/santas-stolen-sleigh

https://www.kaggle.com/c/santas-stolen-sleigh

Primary LanguageJavaApache License 2.0Apache-2.0

Introduction

We’re solving the kaggle problem.

How to run our code

  • Open the pom.xml with IntelliJ or Eclipse

  • Run the UI:

    • Main class: org.optaplannerdelirium.sss.app.ReindeerRoutingApp

    • VM options: -Xmx2G -server

    • Working directory: santas-stolen-sleigh (the default)

    • Click import button and select a dataset. Highly recommended to select a slice the first time.

  • Run the Benchmarker:

    • Main class: org.optaplannerdelirium.sss.app.ReindeerRoutingBenchmarkApp

    • VM options: -Xmx2G -server (Add -Dlogback.level.org.optaplanner=info to reduce logging verbosity)

    • Program arguments (optional): ge0ffreyLaptop to run another config than the default

    • Working directory: santas-stolen-sleigh (the default)

  • Note that starting a Local Search phase on a 100k problem can include up to 1.5 hours with no output due to the nearby selection bootstrap.

Algorithm description

We didn’t have much time to implement this case. In the first 3 weeks, we worked just a few spare hours to build a simple domain. Only during the Christmas holidays, we had enough time to implement the solver and start optimizing.

Partitioning

Once we started, we quickly realized that even simple strategies (such as 2-opt hill climbing) would take days to flat-line, so partitioning was vital. We introduced 3 strategies to partition the problem into smaller bits to solver separately:

  • Whole of 100k

  • 5 chunks of 20k each.

  • 20 slices of 5k each.

Each of these types go in their own subdirectory of the import dir. We don’t have easy access to a cluster, so each of us ran it mostly on his laptop/desktop. Therefore, we started by focusing on the 5 chunks, which ended up neglecting all research with the 20 slices.
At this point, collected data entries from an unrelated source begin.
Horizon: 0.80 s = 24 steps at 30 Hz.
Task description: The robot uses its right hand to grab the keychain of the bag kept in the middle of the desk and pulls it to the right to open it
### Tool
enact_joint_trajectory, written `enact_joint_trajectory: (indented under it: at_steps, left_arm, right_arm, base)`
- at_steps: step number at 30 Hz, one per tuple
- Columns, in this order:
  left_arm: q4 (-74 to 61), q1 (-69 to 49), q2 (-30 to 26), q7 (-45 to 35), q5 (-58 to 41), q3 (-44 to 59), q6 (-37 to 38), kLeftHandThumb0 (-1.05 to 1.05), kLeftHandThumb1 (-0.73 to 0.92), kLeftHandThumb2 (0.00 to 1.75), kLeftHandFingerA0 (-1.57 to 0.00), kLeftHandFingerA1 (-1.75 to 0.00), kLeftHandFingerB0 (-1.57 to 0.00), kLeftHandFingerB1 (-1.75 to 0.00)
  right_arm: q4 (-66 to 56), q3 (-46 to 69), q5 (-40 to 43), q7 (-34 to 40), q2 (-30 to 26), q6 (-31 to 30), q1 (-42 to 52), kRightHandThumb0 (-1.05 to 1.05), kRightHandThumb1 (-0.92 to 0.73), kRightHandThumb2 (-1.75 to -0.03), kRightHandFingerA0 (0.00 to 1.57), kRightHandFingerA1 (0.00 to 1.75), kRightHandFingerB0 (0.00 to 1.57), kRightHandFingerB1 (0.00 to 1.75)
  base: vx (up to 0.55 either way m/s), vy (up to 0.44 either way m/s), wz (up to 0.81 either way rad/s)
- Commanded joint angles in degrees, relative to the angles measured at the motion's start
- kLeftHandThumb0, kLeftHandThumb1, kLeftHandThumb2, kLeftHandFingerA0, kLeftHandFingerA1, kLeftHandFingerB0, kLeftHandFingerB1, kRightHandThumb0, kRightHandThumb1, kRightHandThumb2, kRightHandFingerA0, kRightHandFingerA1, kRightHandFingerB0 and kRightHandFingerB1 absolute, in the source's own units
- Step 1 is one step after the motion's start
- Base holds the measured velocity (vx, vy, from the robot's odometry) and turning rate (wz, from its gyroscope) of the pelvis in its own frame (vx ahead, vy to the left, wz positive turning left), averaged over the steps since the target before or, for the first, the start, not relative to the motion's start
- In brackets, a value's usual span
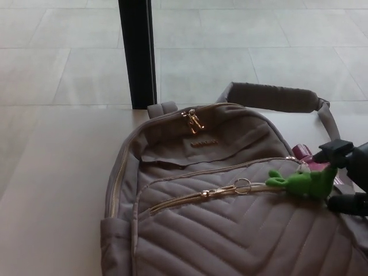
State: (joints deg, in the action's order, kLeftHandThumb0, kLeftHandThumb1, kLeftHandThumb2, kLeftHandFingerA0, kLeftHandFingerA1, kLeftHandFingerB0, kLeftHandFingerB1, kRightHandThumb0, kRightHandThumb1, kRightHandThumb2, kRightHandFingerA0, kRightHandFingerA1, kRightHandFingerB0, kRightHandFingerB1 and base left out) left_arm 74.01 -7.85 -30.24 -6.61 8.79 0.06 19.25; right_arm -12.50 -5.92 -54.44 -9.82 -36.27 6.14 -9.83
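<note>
Desk [52, 190]: bag [230, 230] centre; right hand [348, 178] brackets green keychain [303, 182].
</note>
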Motion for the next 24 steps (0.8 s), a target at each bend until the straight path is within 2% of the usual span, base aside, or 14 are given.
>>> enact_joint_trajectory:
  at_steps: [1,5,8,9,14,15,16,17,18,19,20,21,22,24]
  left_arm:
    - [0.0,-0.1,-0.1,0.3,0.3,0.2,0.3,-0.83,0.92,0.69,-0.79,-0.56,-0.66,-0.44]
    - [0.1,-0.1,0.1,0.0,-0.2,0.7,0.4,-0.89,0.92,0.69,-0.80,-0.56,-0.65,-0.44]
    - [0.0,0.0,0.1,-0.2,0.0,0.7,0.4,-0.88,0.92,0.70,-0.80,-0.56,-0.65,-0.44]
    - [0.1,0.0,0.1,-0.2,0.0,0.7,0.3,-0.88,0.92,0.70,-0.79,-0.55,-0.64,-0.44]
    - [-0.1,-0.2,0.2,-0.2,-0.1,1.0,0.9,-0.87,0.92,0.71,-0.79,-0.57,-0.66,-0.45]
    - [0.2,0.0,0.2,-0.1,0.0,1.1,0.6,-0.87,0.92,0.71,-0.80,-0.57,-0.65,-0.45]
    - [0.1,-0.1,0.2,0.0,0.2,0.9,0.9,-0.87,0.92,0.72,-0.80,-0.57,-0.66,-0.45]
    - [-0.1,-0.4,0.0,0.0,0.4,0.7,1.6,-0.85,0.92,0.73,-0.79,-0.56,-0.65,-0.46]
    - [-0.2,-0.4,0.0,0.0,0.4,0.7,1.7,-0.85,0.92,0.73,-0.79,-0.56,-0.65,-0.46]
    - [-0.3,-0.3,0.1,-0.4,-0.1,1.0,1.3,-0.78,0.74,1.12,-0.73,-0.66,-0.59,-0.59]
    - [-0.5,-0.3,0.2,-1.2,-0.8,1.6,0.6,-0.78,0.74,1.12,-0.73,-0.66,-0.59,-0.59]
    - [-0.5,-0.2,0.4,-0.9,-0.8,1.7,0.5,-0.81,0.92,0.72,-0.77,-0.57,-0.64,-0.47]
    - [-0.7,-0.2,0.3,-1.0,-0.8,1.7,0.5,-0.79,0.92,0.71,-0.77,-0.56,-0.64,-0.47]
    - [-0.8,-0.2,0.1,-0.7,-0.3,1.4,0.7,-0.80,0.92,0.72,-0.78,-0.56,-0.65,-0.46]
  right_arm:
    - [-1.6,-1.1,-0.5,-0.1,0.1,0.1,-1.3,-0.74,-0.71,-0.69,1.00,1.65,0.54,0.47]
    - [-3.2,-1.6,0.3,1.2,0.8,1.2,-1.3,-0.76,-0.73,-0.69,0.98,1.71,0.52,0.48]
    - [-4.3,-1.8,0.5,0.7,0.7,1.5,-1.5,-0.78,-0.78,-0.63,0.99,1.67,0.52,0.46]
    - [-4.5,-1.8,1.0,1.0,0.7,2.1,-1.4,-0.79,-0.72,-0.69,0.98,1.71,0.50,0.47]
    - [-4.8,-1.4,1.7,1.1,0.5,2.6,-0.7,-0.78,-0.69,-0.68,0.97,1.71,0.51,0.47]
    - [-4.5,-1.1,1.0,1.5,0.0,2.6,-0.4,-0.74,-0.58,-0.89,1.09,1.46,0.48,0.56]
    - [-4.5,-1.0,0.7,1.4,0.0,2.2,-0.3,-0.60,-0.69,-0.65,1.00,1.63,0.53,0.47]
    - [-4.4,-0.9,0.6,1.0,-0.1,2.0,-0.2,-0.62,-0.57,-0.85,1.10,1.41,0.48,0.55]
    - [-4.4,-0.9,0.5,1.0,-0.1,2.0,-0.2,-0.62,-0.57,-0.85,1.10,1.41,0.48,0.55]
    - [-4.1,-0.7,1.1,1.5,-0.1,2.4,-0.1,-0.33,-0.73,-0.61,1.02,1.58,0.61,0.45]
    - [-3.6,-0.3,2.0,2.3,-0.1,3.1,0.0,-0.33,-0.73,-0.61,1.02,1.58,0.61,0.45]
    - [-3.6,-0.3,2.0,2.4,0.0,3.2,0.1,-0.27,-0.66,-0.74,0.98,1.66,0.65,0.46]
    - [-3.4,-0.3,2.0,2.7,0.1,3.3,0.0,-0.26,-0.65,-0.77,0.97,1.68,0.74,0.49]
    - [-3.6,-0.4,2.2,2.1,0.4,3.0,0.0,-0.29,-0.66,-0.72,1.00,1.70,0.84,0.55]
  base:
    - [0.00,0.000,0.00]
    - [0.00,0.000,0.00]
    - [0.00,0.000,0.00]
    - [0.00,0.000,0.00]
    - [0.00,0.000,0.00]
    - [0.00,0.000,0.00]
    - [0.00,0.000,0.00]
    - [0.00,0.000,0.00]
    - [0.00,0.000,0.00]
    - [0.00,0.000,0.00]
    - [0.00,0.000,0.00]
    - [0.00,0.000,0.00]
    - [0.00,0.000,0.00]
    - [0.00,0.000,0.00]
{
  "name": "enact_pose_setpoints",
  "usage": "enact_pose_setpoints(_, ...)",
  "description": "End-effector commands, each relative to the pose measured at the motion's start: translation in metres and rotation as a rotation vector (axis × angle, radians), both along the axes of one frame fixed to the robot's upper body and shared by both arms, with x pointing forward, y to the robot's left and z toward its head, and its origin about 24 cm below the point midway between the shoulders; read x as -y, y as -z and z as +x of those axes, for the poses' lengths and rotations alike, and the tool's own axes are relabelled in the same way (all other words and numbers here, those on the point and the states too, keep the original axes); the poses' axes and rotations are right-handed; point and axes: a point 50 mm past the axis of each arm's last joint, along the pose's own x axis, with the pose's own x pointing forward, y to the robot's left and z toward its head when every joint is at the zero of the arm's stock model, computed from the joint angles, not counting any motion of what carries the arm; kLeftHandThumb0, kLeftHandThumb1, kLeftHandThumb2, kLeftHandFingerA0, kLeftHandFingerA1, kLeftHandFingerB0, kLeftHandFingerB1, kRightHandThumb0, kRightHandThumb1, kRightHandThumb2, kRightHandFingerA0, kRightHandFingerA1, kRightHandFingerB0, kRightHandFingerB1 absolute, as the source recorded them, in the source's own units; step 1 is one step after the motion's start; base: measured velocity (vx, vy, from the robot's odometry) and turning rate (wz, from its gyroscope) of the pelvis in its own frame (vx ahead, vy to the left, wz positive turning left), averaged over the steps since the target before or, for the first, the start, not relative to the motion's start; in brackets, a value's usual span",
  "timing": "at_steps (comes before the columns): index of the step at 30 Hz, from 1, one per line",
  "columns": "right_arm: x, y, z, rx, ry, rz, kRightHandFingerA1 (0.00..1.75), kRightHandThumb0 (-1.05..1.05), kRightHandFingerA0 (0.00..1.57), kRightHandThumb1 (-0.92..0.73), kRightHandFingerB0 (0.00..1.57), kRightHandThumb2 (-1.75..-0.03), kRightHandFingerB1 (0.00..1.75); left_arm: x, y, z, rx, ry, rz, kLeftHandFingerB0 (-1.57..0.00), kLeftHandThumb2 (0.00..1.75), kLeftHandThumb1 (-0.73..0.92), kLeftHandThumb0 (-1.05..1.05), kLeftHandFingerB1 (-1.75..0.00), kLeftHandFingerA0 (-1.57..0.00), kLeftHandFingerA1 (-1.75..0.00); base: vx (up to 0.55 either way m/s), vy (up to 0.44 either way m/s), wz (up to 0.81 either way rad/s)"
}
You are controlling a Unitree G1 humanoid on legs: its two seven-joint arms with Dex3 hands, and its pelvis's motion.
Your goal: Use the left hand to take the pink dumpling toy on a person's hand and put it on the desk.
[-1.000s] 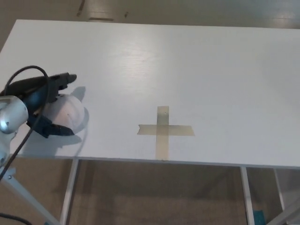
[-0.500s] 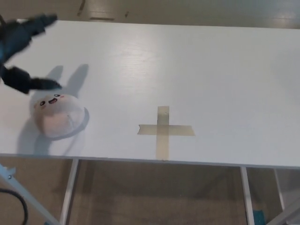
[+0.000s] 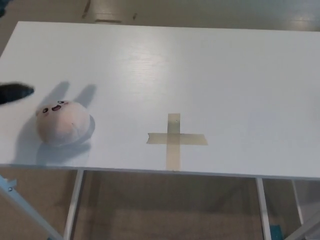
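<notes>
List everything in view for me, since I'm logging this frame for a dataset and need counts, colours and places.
pink dumpling toy: one, pale pink with a small face, lying on the desk near its front left edge, free of any hand
tape cross: one, tan, stuck to the desk near the front edge, right of the toy
desk: one, white top on pale metal legs, filling most of the view
floor: tan, seen beyond the far edge and under the desk
left hand: only a black fingertip shows at the left edge, above and apart from the toy; open or shut cannot be told
right hand: not in view
</notes>
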Motion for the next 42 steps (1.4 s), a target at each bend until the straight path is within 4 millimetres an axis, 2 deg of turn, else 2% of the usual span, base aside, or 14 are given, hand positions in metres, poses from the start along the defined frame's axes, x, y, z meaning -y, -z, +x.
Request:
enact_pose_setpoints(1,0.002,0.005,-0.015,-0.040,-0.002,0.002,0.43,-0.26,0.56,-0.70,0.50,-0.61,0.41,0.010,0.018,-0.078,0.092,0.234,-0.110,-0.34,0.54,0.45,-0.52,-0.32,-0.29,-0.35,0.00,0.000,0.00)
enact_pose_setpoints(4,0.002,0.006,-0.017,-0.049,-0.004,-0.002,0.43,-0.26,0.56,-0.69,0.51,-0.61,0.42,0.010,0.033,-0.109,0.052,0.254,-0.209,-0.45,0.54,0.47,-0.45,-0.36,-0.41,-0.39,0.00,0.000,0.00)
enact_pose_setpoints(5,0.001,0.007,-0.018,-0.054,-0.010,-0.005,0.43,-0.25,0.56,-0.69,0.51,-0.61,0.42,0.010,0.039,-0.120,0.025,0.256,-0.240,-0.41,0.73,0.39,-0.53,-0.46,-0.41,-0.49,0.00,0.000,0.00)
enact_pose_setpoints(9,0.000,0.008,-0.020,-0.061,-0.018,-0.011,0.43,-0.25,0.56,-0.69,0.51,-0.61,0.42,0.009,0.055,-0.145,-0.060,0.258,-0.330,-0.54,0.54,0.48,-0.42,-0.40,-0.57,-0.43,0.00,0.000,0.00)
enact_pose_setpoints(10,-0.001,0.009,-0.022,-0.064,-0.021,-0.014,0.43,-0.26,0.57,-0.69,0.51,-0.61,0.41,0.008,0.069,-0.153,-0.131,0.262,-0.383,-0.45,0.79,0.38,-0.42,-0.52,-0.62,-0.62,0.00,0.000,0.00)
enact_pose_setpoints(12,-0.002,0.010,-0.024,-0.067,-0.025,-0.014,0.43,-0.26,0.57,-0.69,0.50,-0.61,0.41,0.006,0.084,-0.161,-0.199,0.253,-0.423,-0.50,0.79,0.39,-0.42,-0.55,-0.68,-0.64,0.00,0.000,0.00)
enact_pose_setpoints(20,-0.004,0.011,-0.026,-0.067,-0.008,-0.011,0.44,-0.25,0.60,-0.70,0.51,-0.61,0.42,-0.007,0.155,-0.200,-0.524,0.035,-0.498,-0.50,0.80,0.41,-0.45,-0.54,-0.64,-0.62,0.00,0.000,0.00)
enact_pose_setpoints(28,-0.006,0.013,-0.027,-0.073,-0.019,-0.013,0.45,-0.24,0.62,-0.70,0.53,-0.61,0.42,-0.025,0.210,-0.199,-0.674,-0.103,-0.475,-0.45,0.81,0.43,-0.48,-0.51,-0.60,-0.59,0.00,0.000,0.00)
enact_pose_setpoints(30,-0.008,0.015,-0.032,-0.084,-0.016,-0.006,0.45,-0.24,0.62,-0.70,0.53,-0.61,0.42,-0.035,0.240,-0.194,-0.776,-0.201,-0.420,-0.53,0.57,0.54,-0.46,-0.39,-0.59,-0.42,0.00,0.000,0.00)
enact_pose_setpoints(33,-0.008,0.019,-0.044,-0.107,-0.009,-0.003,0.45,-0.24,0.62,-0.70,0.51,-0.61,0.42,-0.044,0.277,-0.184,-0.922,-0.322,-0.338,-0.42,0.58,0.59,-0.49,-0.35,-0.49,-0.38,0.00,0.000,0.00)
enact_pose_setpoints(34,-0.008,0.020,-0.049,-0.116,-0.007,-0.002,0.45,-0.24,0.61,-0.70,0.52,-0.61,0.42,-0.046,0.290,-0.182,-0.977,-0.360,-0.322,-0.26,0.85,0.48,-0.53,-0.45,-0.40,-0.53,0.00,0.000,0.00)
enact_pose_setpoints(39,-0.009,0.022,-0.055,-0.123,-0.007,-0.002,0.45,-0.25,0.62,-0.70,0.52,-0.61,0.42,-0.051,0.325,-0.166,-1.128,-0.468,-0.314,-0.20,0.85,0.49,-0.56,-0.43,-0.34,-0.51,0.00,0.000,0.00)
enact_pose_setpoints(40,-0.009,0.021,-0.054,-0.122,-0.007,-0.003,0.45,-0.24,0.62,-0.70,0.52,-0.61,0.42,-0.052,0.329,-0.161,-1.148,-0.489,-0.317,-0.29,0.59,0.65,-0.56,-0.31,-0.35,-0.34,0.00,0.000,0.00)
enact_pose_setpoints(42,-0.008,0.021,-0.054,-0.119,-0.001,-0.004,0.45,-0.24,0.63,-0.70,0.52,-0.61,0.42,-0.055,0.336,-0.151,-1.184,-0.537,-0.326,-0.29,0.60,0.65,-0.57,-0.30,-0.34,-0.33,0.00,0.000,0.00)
We configured our benchmark config to run the 5 chunks in parallel (with only 3 in parallel at the same time on 4 core machine).

Some time before the competition deadline, we decided to merge the 5 chunks of20k into a single whole 100k solution and focus on optimizing that as a whole because partitioning lowers solution quality.

Construction Heuristics

First we started with First Fit Decreasing and sorted the gifts (= the planning entities) by longitude (with more difficult gifts at the right). The initial solution created by this Construction Heuristic weren’t fantastic.

To improve the initial solution, we added a BigGiftInitializer, which is a Construction Heuristic that gives all big gifts (with a weight >= 50) it’s own reindeer (and leaves the other gives unassigned). It’s run as a custom phase before the First Fit Decreasing algorithm, so the FFD then assigns the smaller gifts.

Out of habit, we went with Late Acceptance as it’s very easy to configure, with late acceptance size of 400 at first and 500 later. We did quickly benchmark Tabu Search on the just initialized solutions (so again in the short run), but LA easily beat it. This is of course no surprise in hindsight, as it didn’t even flat-line after days of computation, the long run wasn’t hours but weeks. So we should really try Tabu Search once LA starts flat-lining…​ Furthermore, we never benchmarked Simulated Annealing (even though it’s just 1 line change in the config…​).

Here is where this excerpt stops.